Explanation of Responses:

* If the form is filed by more than one reporting person, see Instruction 4(b)(v).
** Intentional misstatements or omissions of facts constitute Federal Criminal Violations. See 18 U.S.C. 1001 and 15 U.S.C. 78ff(a).
(1) Represents shares of the Issuer's common stock underlying restricted stock units ("RSUs") awarded to the Reporting Person. The RSUs will vest in a series of four successive equal annual installments, with the first installment to vest on January 30, 2015 and the remaining installments to vest on January 30th for the following three years provided that the Reporting Person remains in the Issuer's service through each such date, subject to accelerated vesting upon the Reporting Person's termination of employment under certain prescribed circumstances within 12 months following certain changes in ownership or control of the Issuer or during the period commencing with the Issuer's execution of a definitive agreement to effect a change in control and ending on the earlier to occur of (i) the closing of the change in control transaction or (ii) the termination of such definitive agreement.
(2) Unless the Reporting Person elects to defer the issuance of the shares until the Reporting Person's separation from service from the Issuer, the shares of the Issuer's common stock will be issued as the RSUs vest.
(3) Includes 405,000 of the Issuer's common stock underlying RSUs previously awarded and the 275,000 of the Issuer's common stock underlying RSU's reported under this Form 4..
(4) Each performance stock unit represents a contingent right to receive one share of the Company's common stock; the number indicated represents the maximum number of performance stock units that can be earned by the reporting person. Unless the Reporting Person elects to defer the issuance of the shares until the Reporting Person's separation from service from the Issuer, the shares of the Issuer's common stock will be issued as the Performance Grant vests
(5) The performance-vesting requirement is tied to a Company performance metric for the 1-year performance period beginning January 1, 2014 and ending on December 31, 2014. The actual number of shares of the Company's common stock into which the performance stock units will convert is calculated as follows, depending on how much of the performance metric is obtained by the end of the performance period: (i) none if less than 80%, (ii) 100% if 100% or greater, and (iii) between 80% and 100% the conversion rate matches the percentage of performance metric achieved.
(6) The performance stock units earned on the basis of the Company's performance will vest in three equal installments at the end of calendar 2015, 2016 and 2017, with the vesting of each installment contingent on the reporting person's continued service with the Company through the underlying calendar year.
(7) Each performance stock unit represents a contingent right to receive one share of the Company's common stock; the number indicated represents the maximum number of performance stock units that can be earned by the reporting person. Unless the Reporting Person elects to defer the issuance of the shares until the Reporting Person's separation from service from the Issuer, the shares of the Issuer's common stock will be issued as the Performance Grant vests.

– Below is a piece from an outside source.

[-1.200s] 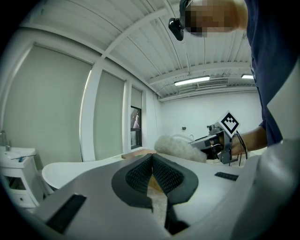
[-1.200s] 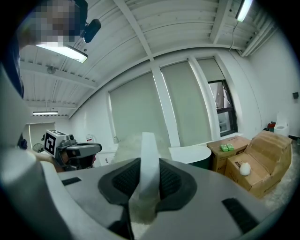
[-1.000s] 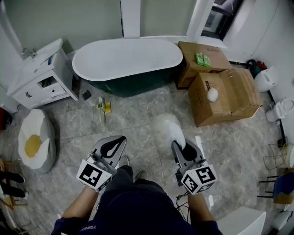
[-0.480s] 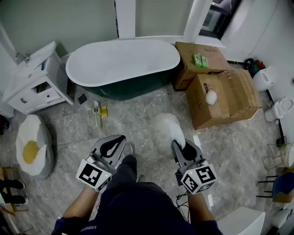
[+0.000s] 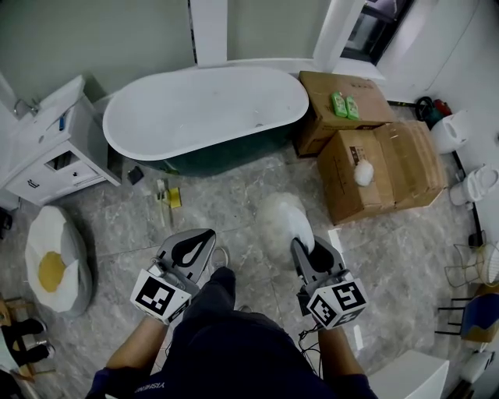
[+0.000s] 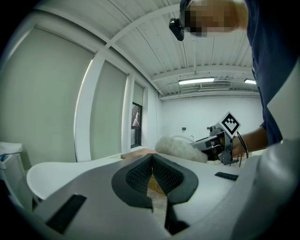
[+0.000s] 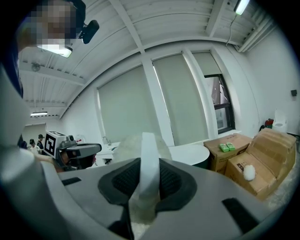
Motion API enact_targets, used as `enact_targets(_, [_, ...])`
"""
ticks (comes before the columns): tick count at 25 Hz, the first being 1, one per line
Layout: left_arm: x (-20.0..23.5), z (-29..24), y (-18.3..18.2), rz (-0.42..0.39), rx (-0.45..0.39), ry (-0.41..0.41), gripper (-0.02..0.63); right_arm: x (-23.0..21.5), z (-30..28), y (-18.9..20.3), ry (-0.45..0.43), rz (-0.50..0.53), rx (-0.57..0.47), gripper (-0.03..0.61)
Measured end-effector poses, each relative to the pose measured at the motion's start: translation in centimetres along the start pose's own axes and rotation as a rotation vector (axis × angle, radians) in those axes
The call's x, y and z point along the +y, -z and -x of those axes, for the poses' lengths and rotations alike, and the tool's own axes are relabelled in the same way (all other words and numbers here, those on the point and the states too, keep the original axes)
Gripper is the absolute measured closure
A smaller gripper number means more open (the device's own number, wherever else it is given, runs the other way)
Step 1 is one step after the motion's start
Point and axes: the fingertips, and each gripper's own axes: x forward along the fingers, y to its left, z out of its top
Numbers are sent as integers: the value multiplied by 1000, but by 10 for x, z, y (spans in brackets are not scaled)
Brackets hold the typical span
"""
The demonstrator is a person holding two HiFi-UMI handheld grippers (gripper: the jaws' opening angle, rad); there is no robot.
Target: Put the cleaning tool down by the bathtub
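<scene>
Right claw (image 5: 312, 254) grips the fluffy white cleaning tool (image 5: 283, 218), its head jutting just ahead of it, over the floor (image 5: 226, 199) and short of the bathtub (image 5: 203, 105). Left claw (image 5: 192, 248) is closed, empty.

A grey marbled tile floor (image 5: 226, 187) runs to a pale green far wall (image 5: 101, 31), where a white bathtub (image 5: 203, 105) with a dark outer side stands. A white sink cabinet (image 5: 47, 152) sits at far left, cardboard boxes (image 5: 382, 167) at right, and a dark window (image 5: 374, 23) at far right. Strip lights (image 6: 196, 81) glow on the white panelled ceiling (image 7: 154, 23).
</scene>
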Motion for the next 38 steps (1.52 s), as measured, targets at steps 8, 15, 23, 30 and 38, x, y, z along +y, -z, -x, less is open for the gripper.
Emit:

(8) The performance-vesting requirement is tied to Company revenue (R) and operating income (OI) goals for the 1-year performance period beginning January 1, 2014 and ending on December 31, 2014. The actual number of shares of the Company's common stock into which the performance stock units will convert is calculated depending on what percentage of the goals is obtained by the end of the performance period, with R weighted 65% and OI 35%
(9) The performance stock units earned on the basis of the Company's performance will vest in two equal installments at the end of calendar 2015 and 2016, with the vesting of each installment contingent on the reporting person's continued service with the Company through the underlying calendar year.
(10) The actual number of shares of the Company's common stock into which the performance shares will convert the 1-year performance period is calculated by multiplying the target number of performance shares (83,333 shares) by a percentage ranging from 50% to 150% based on the actual level at which the performance goal is attained, subject to certain threshold percentages for both R and OI.